In theory, Chávez has three options: first, to muddle through, much as his predecessors during the puntofijista period did, hoping to prolong the plebiscitary legitimacy of his rule; second, to radicalize his "revolution", intensifying political repression and military control; and finally to go against the structural grain of rentier economics and the petro-state. The last option is, I think, out of the question, for it would require telling the truth to a people that are not willing to hear it, and particularly not from somebody like Chávez, who came to power to fulfill a dream. On the contrary, Chávez wants control, and the rentier economy, that concentrates economic power in the state, gives him a great deal of political leverage. In the economic field, muddling through will be tried, until the inevitable erosion of Chávez's popularity _already much in evidence in late 200_ and the enduring crisis open the way for more momentous decisions in a "revolutionary" direction.
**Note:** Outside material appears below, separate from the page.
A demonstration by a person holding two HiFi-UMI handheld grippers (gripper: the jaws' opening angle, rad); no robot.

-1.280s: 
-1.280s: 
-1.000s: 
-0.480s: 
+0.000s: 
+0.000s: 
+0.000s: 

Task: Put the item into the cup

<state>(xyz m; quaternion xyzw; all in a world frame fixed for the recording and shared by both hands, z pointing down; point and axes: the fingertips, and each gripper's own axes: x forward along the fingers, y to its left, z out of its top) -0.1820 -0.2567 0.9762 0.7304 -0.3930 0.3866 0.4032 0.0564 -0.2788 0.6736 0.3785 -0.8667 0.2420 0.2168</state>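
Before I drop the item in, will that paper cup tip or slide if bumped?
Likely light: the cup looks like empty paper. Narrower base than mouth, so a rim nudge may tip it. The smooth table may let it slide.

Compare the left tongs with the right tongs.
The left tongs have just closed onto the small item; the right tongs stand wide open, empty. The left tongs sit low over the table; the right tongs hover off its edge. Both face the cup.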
To sum up: I believe that Venezuelan society has experienced over the last few years what Karl Deutsch would call a process of "pathological" political learning. Let us understand here the term "political learning" as a process of cognitive change "through which people modify their political beliefs and tactics as a result of severe crises, frustrations, and dramatic changes in the environment" (Bermeo 1992, 274). This process of societal learning can assume several forms _creative, pathological, or merely viable. In the first case, the society's learning process increases its ranges of possible intake of information from the outside world. If the learning process is pathological, it reduces the society's subsequent capacity to learn, to adapt itself to new circumstances and overcome new challenges. Finally, if the learning process is merely viable it neither adds nor detracts from the society's subsequent capacities for learning and self-steering (Deutsch 1963, 169). What Venezuelan society has done is to encapsulate itself in the old certainties, turning its back from a changing world.